**What you need to do**:
The number of lines below that contain the word "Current" is all that the answer should hold.

**Record set**:
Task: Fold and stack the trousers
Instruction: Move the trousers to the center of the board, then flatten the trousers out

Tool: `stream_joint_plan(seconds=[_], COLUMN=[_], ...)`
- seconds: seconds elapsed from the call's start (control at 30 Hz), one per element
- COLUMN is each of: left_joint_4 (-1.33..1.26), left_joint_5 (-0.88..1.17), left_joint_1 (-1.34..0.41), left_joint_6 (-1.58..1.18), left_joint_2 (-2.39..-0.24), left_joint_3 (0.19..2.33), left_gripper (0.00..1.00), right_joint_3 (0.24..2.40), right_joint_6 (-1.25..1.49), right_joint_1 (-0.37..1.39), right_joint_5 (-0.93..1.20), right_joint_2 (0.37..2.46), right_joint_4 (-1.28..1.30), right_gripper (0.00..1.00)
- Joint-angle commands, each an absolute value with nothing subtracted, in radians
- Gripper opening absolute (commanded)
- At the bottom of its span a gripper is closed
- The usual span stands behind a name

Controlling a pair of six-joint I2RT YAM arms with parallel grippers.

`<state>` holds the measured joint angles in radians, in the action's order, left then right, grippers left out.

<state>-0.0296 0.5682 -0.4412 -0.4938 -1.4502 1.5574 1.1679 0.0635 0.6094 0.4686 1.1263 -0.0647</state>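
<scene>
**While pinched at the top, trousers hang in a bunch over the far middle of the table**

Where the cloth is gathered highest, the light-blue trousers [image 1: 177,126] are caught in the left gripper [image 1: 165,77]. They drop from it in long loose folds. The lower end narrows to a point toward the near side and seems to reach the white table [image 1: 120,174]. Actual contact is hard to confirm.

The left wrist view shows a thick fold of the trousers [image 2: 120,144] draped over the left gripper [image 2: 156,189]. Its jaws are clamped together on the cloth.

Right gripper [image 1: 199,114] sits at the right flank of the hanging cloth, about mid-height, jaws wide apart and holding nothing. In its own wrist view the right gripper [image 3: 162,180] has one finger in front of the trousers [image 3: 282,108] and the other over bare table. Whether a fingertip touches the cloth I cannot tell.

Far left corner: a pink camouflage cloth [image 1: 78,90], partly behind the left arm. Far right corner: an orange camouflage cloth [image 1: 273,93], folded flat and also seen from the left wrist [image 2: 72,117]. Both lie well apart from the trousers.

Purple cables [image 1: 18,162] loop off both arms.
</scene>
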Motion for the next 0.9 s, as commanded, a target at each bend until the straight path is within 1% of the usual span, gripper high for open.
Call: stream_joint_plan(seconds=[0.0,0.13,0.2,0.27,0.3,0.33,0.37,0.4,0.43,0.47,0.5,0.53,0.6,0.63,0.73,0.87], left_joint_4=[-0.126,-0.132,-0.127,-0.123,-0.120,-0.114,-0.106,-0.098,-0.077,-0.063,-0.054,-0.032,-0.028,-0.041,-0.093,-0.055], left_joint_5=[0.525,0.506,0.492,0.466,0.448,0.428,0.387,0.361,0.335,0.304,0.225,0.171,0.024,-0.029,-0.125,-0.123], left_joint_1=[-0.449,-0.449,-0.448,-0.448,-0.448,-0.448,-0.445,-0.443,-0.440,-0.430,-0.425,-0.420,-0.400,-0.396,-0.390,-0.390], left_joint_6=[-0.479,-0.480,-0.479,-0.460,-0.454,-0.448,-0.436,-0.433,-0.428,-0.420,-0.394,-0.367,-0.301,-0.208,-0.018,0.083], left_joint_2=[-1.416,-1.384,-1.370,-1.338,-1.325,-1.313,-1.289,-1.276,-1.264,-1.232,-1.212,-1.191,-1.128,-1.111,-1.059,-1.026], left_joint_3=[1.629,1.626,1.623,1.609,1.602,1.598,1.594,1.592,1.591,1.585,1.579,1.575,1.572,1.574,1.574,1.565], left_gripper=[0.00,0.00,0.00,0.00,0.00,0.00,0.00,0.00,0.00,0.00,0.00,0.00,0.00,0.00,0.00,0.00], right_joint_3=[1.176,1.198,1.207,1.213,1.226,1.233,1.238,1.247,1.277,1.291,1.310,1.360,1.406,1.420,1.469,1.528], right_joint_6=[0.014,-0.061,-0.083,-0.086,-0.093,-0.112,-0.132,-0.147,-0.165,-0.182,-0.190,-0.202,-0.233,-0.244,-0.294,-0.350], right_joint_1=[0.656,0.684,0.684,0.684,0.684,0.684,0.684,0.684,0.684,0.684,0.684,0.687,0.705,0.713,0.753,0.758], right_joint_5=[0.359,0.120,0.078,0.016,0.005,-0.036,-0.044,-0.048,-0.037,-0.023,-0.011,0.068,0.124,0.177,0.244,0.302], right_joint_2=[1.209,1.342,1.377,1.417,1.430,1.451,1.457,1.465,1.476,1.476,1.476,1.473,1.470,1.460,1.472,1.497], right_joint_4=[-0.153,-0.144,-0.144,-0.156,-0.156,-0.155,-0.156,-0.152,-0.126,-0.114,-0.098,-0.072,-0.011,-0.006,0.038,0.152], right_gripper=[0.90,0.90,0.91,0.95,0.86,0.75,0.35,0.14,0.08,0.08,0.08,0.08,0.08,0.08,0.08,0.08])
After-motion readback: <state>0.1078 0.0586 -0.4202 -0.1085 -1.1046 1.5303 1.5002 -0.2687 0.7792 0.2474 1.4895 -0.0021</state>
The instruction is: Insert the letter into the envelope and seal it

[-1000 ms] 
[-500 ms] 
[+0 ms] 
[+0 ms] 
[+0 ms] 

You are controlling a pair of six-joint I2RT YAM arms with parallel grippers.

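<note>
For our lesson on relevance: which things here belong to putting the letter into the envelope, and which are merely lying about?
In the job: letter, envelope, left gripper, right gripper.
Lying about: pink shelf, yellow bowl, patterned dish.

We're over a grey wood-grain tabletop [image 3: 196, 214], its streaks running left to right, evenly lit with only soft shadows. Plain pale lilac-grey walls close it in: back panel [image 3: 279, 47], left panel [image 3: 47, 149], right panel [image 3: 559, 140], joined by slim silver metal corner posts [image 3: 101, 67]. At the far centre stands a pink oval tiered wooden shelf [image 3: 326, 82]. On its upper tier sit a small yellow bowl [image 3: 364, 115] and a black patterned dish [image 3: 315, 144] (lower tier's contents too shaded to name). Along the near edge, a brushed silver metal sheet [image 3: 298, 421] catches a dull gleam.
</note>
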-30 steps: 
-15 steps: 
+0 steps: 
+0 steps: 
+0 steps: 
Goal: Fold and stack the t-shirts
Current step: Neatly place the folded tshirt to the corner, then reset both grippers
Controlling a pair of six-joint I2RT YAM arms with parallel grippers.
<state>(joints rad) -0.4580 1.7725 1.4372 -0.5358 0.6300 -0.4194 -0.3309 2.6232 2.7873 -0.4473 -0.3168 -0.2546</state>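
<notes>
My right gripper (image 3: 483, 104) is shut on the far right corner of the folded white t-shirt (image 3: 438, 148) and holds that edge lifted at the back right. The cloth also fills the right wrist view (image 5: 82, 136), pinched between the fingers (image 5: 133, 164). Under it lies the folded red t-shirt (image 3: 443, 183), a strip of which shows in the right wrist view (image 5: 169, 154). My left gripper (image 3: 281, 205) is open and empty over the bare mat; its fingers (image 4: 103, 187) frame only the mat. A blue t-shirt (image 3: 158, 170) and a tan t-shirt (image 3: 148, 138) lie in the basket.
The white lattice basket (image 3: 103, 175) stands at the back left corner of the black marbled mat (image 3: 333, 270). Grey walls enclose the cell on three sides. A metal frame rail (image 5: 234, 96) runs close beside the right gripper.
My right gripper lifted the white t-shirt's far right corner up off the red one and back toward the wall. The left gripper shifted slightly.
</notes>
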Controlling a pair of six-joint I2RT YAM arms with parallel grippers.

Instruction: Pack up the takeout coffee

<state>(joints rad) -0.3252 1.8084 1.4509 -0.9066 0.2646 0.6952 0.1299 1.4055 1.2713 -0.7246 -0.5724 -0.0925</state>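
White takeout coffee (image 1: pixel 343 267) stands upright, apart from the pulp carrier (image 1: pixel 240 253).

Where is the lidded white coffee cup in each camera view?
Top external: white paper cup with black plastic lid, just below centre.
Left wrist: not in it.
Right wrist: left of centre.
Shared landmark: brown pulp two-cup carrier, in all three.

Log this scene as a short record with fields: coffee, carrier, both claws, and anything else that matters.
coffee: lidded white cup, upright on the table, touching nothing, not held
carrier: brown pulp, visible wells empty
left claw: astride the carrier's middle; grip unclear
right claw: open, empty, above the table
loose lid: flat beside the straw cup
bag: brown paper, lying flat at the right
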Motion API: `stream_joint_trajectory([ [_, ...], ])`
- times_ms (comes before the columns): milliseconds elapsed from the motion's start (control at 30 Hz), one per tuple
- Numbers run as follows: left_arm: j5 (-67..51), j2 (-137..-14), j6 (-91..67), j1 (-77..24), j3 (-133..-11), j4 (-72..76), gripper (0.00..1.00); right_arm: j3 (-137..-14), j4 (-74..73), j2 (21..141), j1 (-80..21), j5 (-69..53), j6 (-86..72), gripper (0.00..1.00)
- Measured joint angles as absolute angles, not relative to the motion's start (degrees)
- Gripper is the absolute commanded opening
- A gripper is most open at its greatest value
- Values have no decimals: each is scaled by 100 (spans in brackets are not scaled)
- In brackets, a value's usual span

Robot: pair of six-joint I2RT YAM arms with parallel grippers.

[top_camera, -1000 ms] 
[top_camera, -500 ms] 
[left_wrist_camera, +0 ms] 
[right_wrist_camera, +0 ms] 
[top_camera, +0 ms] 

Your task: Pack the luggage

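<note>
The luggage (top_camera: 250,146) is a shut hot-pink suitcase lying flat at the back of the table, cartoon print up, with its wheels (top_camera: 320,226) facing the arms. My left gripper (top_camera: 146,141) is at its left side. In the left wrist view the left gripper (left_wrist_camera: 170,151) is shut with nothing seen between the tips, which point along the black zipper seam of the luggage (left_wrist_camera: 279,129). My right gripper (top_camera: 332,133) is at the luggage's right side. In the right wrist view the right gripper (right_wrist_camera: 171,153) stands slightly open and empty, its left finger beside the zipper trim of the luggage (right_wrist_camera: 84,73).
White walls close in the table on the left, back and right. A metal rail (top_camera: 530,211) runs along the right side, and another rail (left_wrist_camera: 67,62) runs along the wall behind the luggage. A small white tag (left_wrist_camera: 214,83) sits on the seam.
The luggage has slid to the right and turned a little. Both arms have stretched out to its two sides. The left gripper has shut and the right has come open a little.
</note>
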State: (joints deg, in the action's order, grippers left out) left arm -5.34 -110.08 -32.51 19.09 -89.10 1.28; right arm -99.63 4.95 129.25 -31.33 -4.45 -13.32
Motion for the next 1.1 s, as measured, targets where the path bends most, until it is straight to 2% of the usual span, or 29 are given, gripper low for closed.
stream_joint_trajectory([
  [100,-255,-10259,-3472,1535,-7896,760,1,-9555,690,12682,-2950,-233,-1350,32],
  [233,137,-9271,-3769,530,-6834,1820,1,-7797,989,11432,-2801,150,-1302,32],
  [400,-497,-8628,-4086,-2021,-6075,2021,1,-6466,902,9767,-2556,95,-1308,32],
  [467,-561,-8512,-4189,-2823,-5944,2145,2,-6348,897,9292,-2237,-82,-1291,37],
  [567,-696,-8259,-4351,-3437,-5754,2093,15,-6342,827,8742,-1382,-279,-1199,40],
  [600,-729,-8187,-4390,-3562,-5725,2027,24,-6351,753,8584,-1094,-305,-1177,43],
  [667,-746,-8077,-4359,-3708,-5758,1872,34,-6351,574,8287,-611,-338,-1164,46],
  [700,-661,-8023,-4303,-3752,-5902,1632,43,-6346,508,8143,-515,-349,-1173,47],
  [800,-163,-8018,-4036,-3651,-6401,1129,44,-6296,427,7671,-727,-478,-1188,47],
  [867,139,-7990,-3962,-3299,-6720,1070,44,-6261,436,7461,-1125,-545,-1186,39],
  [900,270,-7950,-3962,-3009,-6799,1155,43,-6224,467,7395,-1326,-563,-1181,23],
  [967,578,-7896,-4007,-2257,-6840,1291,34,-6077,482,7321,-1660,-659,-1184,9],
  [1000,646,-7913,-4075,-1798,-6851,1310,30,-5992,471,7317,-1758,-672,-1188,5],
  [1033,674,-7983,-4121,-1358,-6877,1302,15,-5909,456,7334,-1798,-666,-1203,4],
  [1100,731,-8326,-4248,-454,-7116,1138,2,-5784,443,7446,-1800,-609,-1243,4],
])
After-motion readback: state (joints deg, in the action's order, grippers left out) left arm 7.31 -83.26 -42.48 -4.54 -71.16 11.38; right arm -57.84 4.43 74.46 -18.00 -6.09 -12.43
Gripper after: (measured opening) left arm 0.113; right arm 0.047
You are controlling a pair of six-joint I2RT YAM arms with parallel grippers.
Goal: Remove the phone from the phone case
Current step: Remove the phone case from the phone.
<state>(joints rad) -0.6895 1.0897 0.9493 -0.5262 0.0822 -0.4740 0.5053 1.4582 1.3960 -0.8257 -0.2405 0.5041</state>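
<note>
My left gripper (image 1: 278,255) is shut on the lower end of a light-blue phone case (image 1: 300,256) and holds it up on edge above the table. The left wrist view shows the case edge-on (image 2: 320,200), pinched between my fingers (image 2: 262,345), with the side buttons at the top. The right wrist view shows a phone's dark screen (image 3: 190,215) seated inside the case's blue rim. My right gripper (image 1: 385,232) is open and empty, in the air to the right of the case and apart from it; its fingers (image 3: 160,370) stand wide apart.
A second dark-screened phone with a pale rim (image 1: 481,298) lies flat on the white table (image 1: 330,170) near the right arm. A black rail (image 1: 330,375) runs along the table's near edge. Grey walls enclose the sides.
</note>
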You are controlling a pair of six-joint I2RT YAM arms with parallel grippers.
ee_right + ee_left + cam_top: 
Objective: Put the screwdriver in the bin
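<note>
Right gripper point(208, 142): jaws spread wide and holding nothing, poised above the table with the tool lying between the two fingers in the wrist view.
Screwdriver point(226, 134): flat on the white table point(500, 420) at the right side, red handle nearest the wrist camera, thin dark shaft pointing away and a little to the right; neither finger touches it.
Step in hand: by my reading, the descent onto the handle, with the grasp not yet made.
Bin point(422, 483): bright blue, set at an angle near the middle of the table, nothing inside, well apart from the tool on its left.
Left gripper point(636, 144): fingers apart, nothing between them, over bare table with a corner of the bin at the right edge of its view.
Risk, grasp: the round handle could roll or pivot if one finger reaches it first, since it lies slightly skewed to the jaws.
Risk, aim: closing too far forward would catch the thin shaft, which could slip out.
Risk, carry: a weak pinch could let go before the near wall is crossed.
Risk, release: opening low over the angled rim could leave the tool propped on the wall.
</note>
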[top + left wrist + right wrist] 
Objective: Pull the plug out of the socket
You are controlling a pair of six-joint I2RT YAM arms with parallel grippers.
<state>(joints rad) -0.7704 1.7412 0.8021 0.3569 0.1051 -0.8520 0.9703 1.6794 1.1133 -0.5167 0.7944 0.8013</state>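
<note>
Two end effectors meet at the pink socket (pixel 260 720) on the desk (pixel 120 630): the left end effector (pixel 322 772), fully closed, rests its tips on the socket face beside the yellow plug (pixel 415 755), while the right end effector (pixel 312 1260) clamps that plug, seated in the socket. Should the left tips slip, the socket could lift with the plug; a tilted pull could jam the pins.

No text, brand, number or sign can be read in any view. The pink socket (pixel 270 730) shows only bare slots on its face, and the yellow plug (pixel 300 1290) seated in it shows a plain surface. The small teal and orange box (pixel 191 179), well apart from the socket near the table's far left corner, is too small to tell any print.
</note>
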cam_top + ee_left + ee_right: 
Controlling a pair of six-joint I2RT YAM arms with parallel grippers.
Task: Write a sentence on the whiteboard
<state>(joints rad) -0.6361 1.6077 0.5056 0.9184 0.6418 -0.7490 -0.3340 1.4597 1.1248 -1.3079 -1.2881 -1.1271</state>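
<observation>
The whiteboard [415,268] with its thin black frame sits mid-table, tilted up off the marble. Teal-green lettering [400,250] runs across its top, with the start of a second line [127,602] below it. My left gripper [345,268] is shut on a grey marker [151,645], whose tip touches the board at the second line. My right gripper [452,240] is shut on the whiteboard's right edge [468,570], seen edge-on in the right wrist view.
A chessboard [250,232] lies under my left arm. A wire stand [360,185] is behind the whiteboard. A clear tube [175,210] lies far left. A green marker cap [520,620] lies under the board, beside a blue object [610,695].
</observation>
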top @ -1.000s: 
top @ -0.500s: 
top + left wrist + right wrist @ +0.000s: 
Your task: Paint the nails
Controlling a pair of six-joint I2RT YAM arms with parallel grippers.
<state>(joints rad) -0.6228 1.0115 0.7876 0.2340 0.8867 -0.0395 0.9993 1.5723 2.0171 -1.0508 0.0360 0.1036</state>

**Task response**:
2